Era el escenario perfecto para el nacimiento de un mito local. Fidel Castro estaba muy lejos y el padre Mejía ya estaba exilado. Entró el diablo y escogió. Pablo Escobar ya era representante a la cámara suplente y la construcción de Medellín sin tugurios marchaba con buen flujo de caja. Casas de “material”, conectadas a servicios, para dos mil familias. Escobar quería trabajar de la mano de la alcaldía pero las sombras ya estaban sobre su fortuna y fue imposible esa alianza público privada. Virginia Vallejo lo había lanzado unos meses antes al estrellato nacional en su programa ¡Al ataque!, con un vistazo a Moravia y una entrevista a Escobar. En marzo del 83 se anunciaba la “gran corrida de beneficencia” del programa Medellín sin tugurios, un mano a mano entre César Rincón y Pepe Cáceres. Publicidad política pagando. En un folleto de cuarenta páginas, entregado a los asistentes, estaba la información taurina y filantrópica: “El hecho de que un ciudadano ejerza la política, no le impide realizar obras sociales, ojalá todos los movimientos políticos emprendieran campañas de esta naturaleza.”

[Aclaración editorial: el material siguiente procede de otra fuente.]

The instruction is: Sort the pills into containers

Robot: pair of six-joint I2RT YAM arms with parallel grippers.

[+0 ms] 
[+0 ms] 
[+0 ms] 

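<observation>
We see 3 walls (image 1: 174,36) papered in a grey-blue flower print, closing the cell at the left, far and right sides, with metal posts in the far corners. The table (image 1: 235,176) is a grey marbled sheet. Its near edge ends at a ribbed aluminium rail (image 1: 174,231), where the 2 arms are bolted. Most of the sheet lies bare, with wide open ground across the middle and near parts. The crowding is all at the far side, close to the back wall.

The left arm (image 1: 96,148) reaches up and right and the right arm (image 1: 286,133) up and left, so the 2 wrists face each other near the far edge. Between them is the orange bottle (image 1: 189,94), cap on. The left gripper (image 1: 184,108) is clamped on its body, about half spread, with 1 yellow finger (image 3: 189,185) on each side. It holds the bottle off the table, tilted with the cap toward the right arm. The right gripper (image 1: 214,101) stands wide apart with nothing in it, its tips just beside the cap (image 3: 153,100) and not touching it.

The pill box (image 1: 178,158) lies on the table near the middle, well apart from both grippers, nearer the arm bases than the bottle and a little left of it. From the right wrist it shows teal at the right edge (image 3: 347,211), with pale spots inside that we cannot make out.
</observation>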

Apenas un año después Rodrigo Lara Bonilla fue asesinado por Byron de Jesús Velásquez, un joven de 18 años llegado a Bogotá para cumplir las órdenes de un capo todavía agazapado. En solo diez años, desde el homicidio de Lara hasta la caída de Escobar, Colombia vivió la más cruenta guerra de su historia de guerras cruentas. Pablo Escobar logró encerrar al presidente en el Palacio, cambiar el rumbo de la política, imponer reformas constitucionales, negociar su entrega y poner la semilla de los paras en cabeza de sus verdugos. “Su reinado fue intenso pero corto, pareció un siglo pero fue una década”, dice Alonso Salazar, autor de La parábola de Pablo.

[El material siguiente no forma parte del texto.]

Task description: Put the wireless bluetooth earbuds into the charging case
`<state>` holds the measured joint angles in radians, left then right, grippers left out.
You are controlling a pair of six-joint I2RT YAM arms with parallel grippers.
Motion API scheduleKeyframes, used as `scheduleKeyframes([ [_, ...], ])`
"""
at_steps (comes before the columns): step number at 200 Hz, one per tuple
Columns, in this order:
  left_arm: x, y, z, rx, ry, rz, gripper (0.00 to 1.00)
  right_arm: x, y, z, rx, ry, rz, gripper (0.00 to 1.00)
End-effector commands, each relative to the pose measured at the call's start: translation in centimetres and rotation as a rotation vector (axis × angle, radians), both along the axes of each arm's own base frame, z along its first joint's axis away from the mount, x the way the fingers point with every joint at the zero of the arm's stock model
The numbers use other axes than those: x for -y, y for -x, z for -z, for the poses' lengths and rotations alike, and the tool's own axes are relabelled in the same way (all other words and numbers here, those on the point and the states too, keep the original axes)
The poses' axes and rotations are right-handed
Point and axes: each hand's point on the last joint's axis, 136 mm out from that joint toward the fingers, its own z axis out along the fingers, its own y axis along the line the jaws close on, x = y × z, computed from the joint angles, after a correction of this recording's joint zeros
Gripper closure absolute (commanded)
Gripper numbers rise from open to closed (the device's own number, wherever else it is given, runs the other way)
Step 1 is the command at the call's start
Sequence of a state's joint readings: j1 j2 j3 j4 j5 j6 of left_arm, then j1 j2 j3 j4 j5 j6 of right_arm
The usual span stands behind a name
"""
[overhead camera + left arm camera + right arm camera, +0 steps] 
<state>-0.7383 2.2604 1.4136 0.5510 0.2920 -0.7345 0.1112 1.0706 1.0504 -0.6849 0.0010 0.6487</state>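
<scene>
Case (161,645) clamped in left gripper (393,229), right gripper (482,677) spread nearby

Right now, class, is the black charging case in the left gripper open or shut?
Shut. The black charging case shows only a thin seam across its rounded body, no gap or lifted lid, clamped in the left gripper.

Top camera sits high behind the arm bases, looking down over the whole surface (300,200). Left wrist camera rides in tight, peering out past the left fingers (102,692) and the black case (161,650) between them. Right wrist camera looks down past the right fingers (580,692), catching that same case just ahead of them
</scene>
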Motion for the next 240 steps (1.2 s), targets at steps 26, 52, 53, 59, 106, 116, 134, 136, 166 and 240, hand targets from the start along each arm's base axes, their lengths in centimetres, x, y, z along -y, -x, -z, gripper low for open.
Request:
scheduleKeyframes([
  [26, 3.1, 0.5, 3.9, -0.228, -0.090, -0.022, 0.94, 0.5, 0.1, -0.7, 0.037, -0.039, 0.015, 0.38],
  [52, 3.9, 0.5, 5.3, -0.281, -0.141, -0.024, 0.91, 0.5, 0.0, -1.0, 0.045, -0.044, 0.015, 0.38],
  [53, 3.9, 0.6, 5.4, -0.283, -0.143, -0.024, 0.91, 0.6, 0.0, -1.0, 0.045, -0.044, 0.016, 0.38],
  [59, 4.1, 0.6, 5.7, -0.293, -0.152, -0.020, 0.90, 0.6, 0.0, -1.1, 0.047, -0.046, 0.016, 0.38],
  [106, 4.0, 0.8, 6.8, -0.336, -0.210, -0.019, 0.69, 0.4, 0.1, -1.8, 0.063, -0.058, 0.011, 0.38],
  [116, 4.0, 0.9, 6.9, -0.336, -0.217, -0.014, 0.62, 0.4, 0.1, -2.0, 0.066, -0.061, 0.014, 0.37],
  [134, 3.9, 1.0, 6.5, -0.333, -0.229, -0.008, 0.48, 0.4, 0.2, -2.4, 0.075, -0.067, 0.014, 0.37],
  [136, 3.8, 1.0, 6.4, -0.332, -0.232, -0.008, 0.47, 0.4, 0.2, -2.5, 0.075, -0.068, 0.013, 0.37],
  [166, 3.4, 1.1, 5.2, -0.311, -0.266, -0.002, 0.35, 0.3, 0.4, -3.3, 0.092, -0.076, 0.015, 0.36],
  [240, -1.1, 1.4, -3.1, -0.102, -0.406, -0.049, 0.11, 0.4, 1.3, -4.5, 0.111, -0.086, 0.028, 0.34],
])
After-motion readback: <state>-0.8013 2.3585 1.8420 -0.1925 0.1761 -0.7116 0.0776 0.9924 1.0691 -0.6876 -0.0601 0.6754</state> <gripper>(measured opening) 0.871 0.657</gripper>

Luego del terror, cuando el hombre ya estaba descalzo en la bandeja de la morgue, se multiplican las dudas: ¿Quién lo mató? Hay al menos tres que se adjudican el disparo; bueno, cuatro, porque la familia de Escobar asegura que se suicidó. Decenas de preguntas y mentiras oscurecen y alumbran al mito. Y vienen las anécdotas, su moto de dos colores para despistar a la policía, sus caminatas de incógnito por el centro de Medellín siendo el hombre más buscado del mundo.

El mito era inevitable y la vergüenza de ser su cuna y su tumba es un complejo típico de quien pretende exagerar sus virtudes. Borrar su nombre, esconder su cara, tumbar el edificio donde vivió, indignarse por la venta de souvenir de “plata o plomo” se parece mucho a los esfuerzos de los rezanderos contra el maligno. Pura e inútil superstición.

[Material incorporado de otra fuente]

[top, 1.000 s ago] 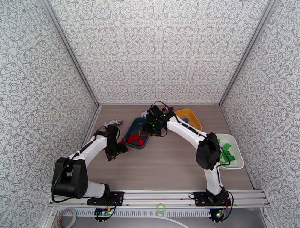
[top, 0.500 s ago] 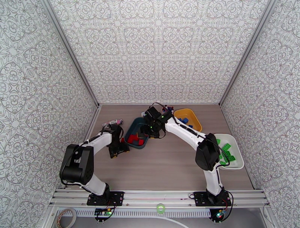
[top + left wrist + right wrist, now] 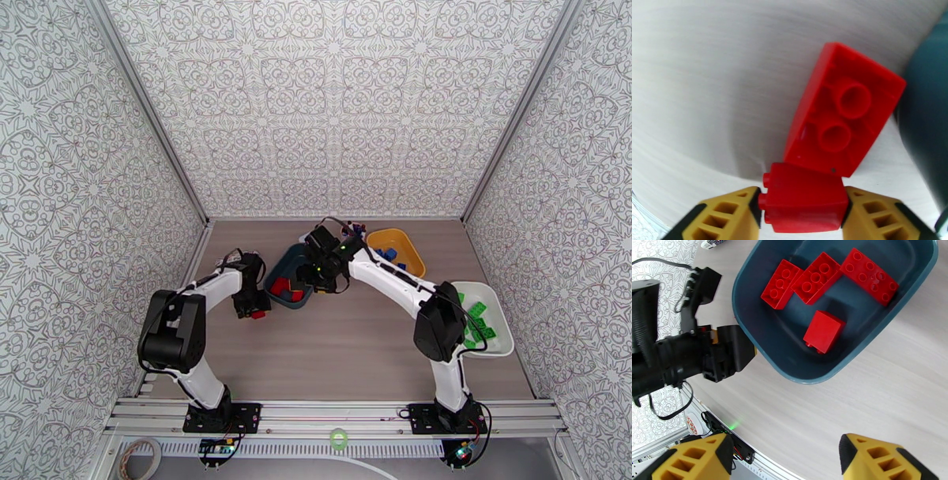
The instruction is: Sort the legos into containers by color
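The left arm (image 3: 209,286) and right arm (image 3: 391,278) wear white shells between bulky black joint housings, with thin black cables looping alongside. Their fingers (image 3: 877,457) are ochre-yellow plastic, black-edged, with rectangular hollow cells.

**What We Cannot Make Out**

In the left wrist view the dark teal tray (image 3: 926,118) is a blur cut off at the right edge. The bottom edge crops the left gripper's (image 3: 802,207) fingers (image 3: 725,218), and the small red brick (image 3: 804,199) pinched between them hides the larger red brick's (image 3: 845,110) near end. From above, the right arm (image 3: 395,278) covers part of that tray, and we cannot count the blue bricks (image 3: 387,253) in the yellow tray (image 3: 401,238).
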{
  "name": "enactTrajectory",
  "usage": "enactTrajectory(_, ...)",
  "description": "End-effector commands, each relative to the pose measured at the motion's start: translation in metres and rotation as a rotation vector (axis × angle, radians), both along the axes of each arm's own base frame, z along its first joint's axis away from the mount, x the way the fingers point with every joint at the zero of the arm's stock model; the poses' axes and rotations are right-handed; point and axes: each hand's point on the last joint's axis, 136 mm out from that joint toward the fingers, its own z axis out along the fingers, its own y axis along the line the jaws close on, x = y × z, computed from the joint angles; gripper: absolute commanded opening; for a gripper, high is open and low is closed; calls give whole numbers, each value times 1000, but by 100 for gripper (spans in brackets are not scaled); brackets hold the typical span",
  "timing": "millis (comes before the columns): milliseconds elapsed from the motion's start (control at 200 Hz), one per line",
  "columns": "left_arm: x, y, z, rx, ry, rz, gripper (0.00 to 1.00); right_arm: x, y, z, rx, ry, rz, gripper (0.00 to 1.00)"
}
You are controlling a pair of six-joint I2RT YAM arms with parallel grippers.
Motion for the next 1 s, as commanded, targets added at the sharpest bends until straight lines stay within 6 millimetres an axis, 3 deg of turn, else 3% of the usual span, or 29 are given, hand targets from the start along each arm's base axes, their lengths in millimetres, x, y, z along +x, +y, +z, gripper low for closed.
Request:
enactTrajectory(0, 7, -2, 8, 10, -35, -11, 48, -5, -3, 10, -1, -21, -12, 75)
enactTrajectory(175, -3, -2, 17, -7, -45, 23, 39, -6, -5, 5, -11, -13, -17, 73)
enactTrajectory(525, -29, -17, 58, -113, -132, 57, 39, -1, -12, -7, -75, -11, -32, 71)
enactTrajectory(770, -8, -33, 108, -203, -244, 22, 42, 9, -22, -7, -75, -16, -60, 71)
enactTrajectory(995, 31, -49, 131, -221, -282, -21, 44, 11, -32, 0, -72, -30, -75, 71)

El venezolano que vende cremas en el cementerio donde enterraron a Pablo Escobar y hace de guía cuando los dos titulares de la “historia” están ocupados, habla con una sonrisa contenida con algo de reverencia. Los visitantes leen las lápidas y pisan la tierra con timidez, algo palpita ahí debajo, algo palpita treinta años después debajo del tapete donde muchos pretenden barrer a Escobar.